La natura però riconosce come corpo estraneo colui che, dotato di una sensibilità troppo fine, intende gettare uno sguardo sull’immensità per carpirne i segreti. I quadri di Van Gogh sono reportage dal fondo della notte, finestre sull’abisso e visioni rubate, che il pittore doveva pagare con la propria salute mentale e alle quali però non poteva rinunciare, come drogato da una sete d’assoluto. Vincent non inseguiva le forme, ma quella potenza tellurica che muove dalle viscere della terra. S’accostava pertanto all’origine del sisma e di queste scosse rimane traccia nei suoi dipinti.
Gli olivi contorti e i cipressi fiammeggianti dialogano con il moto degli astri, con il vento, con le stelle, con la strada e con gli uomini. Non c’è soluzione di continuità tra fiori, nuvole, montagne e l’andamento dei prati: il paesaggio è fluttuante, si è fatto selva minacciosa. Certo il mondo continua a funzionare, funziona per tutti gli altri. Le luci alle finestre annunciano il focolare che lui non era riuscito a ottenere, gli rammentavano la sua incapacità di costruire una famiglia. Aveva dovuto scegliere se essere part e del meccanismo o se, sia pure per pochissimo tempo, essere l’energia stessa che muove il dispositivo: scelse l’ebbrezza della totalità. Guardandosi alle spalle, in uno dei suoi momenti di lucida autoironia, sintetizzò quella decisione in poche parole: «per attingere l’alta nota gialla che ho raggiunto quell’estate, era necessario salire un po’ su di giri».

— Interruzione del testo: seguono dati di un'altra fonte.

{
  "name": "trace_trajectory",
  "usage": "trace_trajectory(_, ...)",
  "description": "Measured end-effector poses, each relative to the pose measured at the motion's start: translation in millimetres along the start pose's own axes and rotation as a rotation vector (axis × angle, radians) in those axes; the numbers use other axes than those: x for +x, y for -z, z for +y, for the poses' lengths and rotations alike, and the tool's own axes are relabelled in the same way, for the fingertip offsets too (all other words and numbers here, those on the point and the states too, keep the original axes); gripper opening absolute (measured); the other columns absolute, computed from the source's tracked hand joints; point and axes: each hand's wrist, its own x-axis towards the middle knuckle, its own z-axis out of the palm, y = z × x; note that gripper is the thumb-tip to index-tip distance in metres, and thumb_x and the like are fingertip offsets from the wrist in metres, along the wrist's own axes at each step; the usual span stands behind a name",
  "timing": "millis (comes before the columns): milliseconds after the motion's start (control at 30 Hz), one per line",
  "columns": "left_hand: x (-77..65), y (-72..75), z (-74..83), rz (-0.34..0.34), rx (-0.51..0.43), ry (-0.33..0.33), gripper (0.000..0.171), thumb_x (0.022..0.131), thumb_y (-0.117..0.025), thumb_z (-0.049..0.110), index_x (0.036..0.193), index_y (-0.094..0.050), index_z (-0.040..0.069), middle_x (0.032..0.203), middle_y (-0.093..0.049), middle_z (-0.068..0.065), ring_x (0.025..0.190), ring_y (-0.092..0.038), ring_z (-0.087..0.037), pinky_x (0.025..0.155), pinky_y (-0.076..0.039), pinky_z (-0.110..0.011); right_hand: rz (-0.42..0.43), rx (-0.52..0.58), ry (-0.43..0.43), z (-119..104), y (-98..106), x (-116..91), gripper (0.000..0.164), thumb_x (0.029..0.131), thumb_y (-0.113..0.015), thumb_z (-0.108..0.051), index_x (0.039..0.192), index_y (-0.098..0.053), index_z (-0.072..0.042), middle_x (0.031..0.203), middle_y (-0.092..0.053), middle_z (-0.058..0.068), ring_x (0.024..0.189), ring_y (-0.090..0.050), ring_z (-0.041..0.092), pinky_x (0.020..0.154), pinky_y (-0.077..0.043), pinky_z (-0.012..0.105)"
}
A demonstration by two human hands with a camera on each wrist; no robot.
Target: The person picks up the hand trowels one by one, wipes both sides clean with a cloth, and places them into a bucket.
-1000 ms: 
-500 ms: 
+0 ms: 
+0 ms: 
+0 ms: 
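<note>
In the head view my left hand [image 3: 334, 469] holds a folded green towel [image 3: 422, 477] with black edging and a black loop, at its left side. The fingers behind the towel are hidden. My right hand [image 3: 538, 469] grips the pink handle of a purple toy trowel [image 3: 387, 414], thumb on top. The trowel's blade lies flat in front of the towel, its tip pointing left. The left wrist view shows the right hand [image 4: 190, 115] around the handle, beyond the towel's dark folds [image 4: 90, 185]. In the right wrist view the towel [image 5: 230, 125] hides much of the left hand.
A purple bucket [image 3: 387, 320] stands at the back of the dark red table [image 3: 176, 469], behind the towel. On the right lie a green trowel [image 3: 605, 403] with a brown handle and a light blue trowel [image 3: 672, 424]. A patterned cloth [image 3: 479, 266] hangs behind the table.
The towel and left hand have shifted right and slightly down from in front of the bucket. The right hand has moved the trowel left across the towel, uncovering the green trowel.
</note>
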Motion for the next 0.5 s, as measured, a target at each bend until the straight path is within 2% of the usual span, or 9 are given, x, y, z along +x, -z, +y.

Aveva trasformato la pittura in oro e i contadini in icone, giunto sull’orlo del baratro era pronto a versare il costo della trasmutazione. La vita biologica, a quell’altezza, era divenuta l’appendice di un furore esistenziale impossibile da mantenere e al quale era impossibile rinunciare. Aveva avuto il suo fuoco e poteva lasciarsi il sud alle spalle, si attestò a Auvers-sur-Oise dove, qualche mese prima di farla finita, incontrò il dottor Gachet.
Il ritratto del dottor Gachet (1890) è un autoritratto dissimulato, composto da un uomo che ha raggiunto la consapevolezza di non poter più guarire. Per una volta Vincent lavora con calma, non deve farsi sismografo della natura, ma, come ha scritto Giorgio Bedoni, si mette a dare forma meditata al tipo malinconico. Come nell’angelo di Albrecht Dürer, come nel ritratto semisatirico che Raffaello farà del suo ammirato rivale Michelangelo nellaScuola d’Atene,come nel “pensieroso” Lorenzo alla Sagrestia Nuova, Gachet ha la mano alla guancia. Colmi di stralunata tristezza, gli occhi ricordano quelli del caricaturale ritratto anteposto alla vita vasariana di Pontormo: medesima trasandatezza, abito scomposto e volto corrucciato.
Il veggente è cieco, zoppo o pazzo, c’è qualcosa di ridicolo nella smania d’infinito ed è l’essenza tragica del sublime. Ambizione sottratta al tempo, così come l’arte di Van Gogh.